Allen Holub is the author of "Taming Java Threads", a new book published recently by APress. In this exclusive interview, he talks to us about the tricky problems of multi-threading in Java, and the programming language in general.

Arrow Read a review of his book

Q: What do you see has been the biggest change affecting the Java community in the last year?

A: I don't see that there has been a *big* change in the last year.

Certainly, the introduction and continued improvement of the HotSpot VM is an enormous plus. The VM in 1.1.3 really screams, and that sort of performance is essential on the server side. Similarly the official incorporation of RMI over IIOP into the JDK is essential for RMI to be truly useful---the older HTTP-based transport protocol was just too slow, though it's nice that it's there when you need to tunnel through a firewall.

The 1.3 JDK also adds some other truly useful, but less important, stuff: The java.awt.Robot finally makes it possible to test GUIs in an automated fashion, and the Runtime.addShutdownHook() method is essential for implementing the Singleton design pattern. 

None of this is exactly revolutionary, which I see as a good thing. Java finally seems to be settling down enough that I don't have to spend my life continually chasing after the new feature of the week. Frankly, I think that the language has enough features (and this has been the case for some time). Microsoft adds features as a strategy to prevent others from cloning the operating system, but Java doesn't need to protect itself from clones in this way. My heartfelt wish is that Sun proclaim a new-feature moratorium and concentrate of fixing the myriad bugs that permeate all the packages (and the compiler and VM, for that matter).

Q: What do you see as the main advantages of Java, compared to other languages like C++?

A: Ease of programming. I programmed in C++ for eight years, I never looked back once I started programming in Java. C++ is hideously complicated. I once witnessed a roundtable discussion where most of the big C++ gurus were asked (I'm paraphrasing): 

If 100% is knowing everything there is to know about C++, where would you place yourself?

If my memory serves, the highest number came from Stroustrup, who put himself at 70%. I think most C++ programmers are closer to 7%. I'm convinced that one of the reasons that C++ programs are so buggy is that the language is so complex that it's just not possible to write a correct program in it. 

It is possible, on the other hand, for a single person to understand all of Java, including the packages. Java does everything C++ does---including multiple inheritance---but is a lot easier to program. (Parameterized types are missing, but that's coming.) The enormous wealth of libraries that accompany the language---both in the java.* packages and provided by third parties---is also an enormous advantage. You can just get more done, faster.
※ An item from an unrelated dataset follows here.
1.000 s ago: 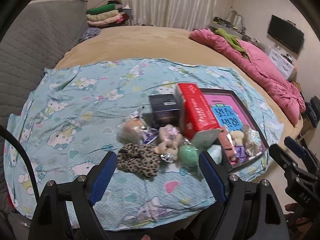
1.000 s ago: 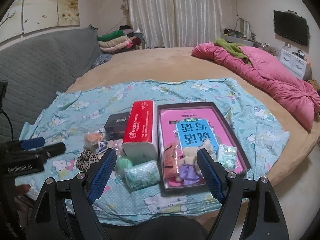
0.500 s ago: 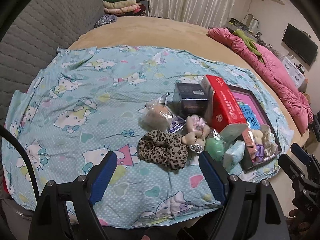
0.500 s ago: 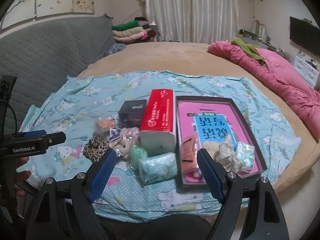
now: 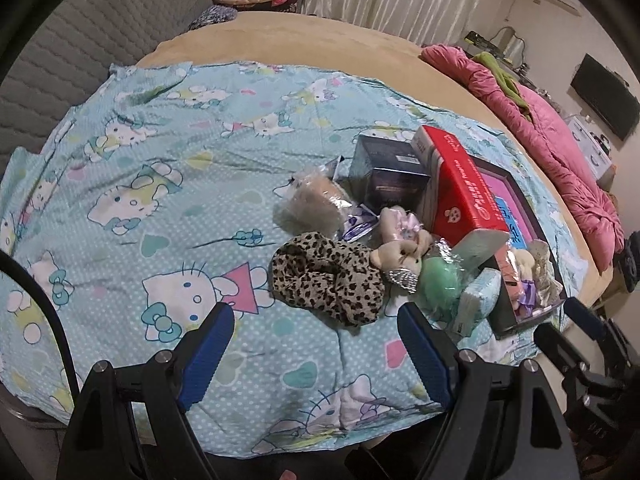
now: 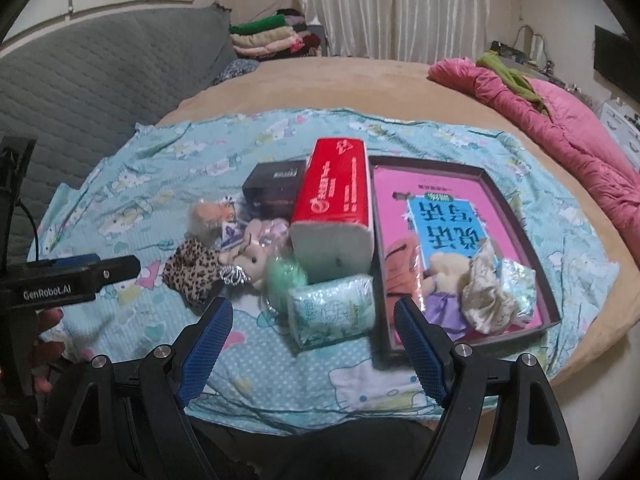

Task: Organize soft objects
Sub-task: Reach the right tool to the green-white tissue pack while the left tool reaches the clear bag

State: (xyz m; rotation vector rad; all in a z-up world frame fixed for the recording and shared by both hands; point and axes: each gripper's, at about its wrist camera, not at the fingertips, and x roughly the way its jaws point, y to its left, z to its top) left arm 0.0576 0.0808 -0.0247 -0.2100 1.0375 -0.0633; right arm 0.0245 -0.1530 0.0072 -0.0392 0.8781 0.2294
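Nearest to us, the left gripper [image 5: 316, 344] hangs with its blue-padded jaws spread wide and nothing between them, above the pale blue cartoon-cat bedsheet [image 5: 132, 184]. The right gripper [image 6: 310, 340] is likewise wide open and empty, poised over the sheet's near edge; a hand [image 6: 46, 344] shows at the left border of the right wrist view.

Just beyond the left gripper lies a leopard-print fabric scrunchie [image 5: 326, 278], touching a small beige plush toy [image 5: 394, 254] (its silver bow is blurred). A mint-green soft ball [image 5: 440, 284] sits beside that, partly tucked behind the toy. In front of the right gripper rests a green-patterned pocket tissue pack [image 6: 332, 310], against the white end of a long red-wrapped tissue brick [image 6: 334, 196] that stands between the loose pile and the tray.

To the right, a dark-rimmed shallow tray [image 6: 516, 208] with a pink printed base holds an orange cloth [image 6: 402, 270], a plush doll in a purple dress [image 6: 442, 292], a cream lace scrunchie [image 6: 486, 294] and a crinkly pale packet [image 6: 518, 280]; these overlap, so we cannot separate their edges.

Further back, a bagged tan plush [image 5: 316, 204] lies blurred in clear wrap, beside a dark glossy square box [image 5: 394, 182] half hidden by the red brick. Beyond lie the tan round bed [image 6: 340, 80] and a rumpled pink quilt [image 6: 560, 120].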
This is not to say that I think that Java is perfect---it's just better than the realistic alternatives. (I say "realistic" because I like Eiffel a lot, but I don't expect to be programming in it any time soon.) Java has enormous problems with its threading model, as is discussed in "Taming Java Threads." A lot of the libraries are surprisingly bad (Swing's text controls are an abomination, for example, and EJB is way to complicated for what it does.) Moreover, the language is still hideously buggy in some places---it's inexcusable that printing is still screwed up, and that you can't interrupt() out of a blocking I/O operation. 
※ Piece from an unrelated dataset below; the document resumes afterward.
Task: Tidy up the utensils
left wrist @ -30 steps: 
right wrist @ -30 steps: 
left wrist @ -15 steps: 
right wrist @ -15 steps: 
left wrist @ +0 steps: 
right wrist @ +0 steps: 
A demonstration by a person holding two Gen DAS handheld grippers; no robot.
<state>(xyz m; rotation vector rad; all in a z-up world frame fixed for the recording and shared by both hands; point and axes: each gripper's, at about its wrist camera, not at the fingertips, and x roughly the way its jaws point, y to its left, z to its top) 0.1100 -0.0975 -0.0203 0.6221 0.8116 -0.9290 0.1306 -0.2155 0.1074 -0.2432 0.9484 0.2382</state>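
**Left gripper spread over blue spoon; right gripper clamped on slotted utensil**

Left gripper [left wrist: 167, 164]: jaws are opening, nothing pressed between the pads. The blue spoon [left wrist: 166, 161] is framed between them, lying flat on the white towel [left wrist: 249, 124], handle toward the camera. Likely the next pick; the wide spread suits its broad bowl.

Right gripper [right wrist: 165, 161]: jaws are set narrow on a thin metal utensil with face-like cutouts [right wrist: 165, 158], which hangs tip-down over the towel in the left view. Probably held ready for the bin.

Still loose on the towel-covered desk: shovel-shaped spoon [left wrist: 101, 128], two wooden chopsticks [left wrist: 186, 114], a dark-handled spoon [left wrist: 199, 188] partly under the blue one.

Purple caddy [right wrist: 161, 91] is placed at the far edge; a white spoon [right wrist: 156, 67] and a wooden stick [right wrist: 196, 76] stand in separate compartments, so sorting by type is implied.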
On the plus side, the "community process" process does leave the way open for the language to evolve. It's been a persistent joke that a programming language becomes obsolete as soon as the official specification is released. The reason for this phenomenon, I think, is that a programming language can't be static---it has to evolve to meet the needs of the programmers and the "business" requirements of the users. The fact that Java is not fixed, and that there's even an official evolutionary mechanism, is likely to make Java much more long lived than other languages. 

Q: What type of applications use multi-threading? What type of programmer needs to understand multi-threaded programming?
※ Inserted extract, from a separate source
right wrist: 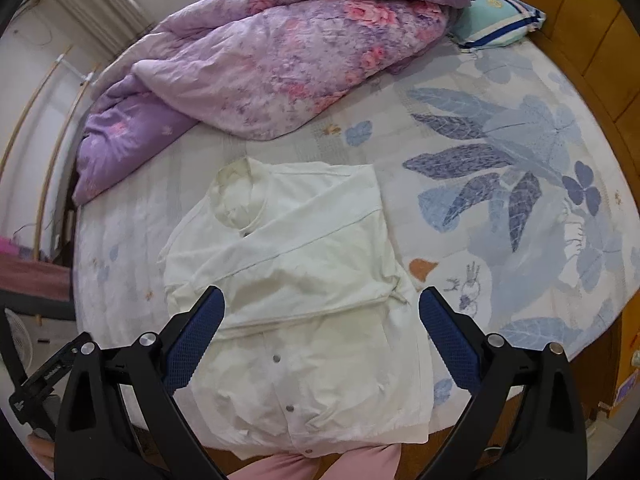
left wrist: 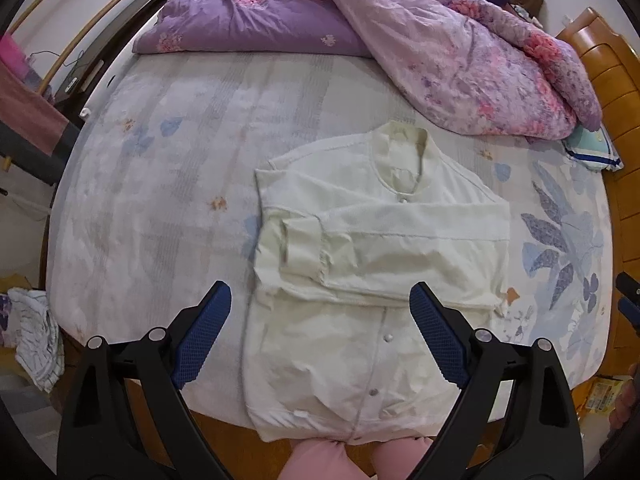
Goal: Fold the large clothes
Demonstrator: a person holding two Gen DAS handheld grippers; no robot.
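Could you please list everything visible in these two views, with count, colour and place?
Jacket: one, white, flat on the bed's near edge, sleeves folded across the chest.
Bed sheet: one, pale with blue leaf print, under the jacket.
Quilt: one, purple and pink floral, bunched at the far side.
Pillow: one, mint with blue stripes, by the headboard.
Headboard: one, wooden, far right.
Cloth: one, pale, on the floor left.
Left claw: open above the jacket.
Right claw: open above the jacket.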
A: Virtually all applications use multithreading (or should). On the client side, Swing/AWT uses a single thread both to handle all OS-level events and to dispatch notifications to the listeners. This architecture means that the user interface is locked---completely unresponsive---while your program is in the process of servicing a UI event like a button press or a menu-item selection. If you want a cancel button to work, for example, you *must* use a thread to implement the operation that you intend to cancel. Most books on Swing conveniently ignore this problem.

On the sever side, there is typically one or more thread per client connection, with many other threads on the scene doing things like talking to databases. A Servlet, in fact, is something of a  worst-case scenario with respect to threading since there is only one instance of the Servlet, but each client connection is handled on its own threads and all client-connection threads simultaneously talk to the same Servlet object---something of a worst-case synchronization scenario.

To make matters worse, the behavior of threaded systems---particularly in a mutiprocessor environment---is counterintuitive. I'm writing an article on this subject for JavaWorld right now, but the problem has to do with the way that the hardware works. In effect, virtually none of the clever tricks that people try to use to get around the overhead of synchronization actually work. (The "double-checked locking" idiom for singleton access is a case in point--it just doesn't work. There's a good article that explains why at 

The upshot of all this is that it's simply not possible to write ANY production-quality Java without understanding muti-threaded programming. All Java programmers need to know this stuff.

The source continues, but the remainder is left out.